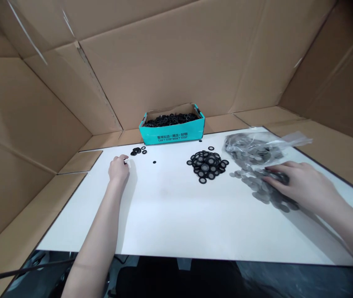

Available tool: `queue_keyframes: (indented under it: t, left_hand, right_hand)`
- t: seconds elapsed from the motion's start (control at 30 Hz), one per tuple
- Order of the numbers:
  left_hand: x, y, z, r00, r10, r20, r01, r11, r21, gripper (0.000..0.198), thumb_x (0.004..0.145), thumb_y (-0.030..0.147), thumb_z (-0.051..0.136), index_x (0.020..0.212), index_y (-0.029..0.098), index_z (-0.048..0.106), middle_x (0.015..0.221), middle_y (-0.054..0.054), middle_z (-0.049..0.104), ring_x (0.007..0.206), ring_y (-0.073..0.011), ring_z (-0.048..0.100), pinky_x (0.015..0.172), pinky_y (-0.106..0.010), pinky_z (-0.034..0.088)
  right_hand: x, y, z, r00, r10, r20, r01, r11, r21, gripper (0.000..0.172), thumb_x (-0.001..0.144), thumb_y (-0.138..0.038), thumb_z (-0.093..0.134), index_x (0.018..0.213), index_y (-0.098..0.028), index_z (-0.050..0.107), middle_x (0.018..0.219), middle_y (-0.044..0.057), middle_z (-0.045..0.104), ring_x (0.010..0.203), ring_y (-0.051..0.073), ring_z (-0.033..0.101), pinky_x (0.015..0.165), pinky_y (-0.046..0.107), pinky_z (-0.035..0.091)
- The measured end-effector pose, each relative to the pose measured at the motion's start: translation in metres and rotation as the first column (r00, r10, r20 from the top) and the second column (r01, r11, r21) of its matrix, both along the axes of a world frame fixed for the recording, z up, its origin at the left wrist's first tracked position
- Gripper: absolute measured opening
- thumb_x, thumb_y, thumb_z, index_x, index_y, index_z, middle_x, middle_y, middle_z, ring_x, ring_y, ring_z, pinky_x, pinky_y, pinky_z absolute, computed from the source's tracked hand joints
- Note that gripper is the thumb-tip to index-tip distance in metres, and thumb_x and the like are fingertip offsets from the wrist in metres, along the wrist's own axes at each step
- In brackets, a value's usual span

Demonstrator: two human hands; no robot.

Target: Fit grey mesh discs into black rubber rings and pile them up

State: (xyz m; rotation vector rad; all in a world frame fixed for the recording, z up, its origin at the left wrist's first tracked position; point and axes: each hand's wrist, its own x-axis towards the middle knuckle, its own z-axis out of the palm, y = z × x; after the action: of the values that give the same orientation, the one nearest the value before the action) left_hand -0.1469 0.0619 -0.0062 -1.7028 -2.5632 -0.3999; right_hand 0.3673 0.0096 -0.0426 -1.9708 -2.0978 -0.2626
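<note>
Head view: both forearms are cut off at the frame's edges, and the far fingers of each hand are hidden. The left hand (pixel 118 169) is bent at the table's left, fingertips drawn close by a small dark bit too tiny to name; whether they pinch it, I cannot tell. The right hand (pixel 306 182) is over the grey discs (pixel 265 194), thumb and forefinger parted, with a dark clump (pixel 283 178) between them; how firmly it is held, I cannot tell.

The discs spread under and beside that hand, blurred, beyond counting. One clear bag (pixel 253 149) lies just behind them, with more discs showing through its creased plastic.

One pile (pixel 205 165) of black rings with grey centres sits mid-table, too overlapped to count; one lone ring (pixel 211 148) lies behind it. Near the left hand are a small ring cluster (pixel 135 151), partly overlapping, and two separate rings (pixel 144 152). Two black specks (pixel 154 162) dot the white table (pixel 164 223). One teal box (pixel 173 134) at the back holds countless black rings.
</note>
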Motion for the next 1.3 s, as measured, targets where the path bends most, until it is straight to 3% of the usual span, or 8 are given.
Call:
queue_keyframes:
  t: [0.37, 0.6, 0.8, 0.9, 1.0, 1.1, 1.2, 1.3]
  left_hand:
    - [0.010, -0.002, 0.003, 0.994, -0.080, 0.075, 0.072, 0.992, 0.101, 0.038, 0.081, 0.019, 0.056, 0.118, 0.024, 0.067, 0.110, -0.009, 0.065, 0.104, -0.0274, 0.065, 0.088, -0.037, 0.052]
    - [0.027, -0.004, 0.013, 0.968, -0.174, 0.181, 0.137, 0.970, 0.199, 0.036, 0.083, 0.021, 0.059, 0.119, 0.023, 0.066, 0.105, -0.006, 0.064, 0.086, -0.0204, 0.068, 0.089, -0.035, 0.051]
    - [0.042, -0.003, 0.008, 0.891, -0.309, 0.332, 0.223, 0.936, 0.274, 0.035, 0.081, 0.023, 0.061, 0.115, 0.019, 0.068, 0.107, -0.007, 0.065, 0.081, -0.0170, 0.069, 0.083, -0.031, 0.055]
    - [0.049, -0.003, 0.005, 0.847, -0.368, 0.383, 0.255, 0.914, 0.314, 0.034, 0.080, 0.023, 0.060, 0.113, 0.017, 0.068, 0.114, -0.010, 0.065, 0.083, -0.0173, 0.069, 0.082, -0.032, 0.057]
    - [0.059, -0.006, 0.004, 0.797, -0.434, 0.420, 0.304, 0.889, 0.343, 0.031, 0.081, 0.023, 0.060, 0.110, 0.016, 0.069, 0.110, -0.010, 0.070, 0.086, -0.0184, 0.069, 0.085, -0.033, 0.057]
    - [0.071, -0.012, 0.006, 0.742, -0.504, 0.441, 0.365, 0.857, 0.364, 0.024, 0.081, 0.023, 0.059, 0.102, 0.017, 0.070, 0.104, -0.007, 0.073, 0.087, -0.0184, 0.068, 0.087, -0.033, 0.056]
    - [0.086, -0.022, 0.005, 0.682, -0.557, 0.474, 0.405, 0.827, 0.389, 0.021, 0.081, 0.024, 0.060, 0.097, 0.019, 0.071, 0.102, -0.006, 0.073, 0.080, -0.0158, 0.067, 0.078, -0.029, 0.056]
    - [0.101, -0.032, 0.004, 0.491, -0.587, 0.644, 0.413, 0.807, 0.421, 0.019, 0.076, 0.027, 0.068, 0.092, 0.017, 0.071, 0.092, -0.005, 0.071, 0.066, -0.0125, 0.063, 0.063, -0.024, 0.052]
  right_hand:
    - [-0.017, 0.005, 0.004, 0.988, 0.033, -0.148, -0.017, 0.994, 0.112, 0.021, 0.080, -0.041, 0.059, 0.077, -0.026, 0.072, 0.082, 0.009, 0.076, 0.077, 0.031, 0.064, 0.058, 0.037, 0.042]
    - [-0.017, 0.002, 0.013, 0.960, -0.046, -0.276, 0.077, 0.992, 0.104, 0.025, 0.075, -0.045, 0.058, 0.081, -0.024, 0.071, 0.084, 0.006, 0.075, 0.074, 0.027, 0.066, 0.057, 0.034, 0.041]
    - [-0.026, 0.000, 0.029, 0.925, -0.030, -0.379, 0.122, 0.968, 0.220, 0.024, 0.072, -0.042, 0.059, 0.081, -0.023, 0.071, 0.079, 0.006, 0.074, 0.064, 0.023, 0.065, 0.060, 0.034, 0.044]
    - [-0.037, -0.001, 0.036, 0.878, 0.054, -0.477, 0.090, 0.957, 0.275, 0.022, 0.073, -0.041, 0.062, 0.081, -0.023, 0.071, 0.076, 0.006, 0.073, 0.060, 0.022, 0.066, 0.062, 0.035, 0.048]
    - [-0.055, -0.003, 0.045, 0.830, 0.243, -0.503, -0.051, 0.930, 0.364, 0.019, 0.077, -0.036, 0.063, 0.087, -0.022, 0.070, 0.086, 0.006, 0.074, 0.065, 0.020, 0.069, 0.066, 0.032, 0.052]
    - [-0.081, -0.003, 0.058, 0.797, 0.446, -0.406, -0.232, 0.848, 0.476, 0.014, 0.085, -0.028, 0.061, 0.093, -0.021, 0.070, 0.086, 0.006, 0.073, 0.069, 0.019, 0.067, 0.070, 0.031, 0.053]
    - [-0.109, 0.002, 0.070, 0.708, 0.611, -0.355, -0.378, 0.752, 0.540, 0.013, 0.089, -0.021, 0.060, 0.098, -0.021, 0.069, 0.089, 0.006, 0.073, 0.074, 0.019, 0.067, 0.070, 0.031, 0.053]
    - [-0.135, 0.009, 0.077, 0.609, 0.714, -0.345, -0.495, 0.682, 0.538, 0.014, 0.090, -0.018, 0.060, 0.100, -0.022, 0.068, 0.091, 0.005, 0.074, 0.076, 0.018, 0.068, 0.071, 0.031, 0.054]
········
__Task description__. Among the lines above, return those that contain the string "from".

__Finished exercise__.
- t: seconds elapsed from the motion's start (control at 30 Hz), one per tuple
- The measured end-effector pose, each relative to the pose measured at the motion's start: translation in metres and rotation as the first column (r00, r10, r20 from the top) and the second column (r01, r11, r21) of its matrix, both along the axes of a world frame fixed for the recording, z up, its origin at the left wrist's first tracked position
- thumb_x, thumb_y, thumb_z, index_x, index_y, index_z, middle_x, middle_y, middle_z, ring_x, ring_y, ring_z, pinky_x, pinky_y, pinky_z absolute, computed from the source's tracked hand joints
- Note that gripper is the thumb-tip to index-tip distance in metres, and thumb_x and the like are fingertip offsets from the wrist in metres, along the wrist's own axes at each step

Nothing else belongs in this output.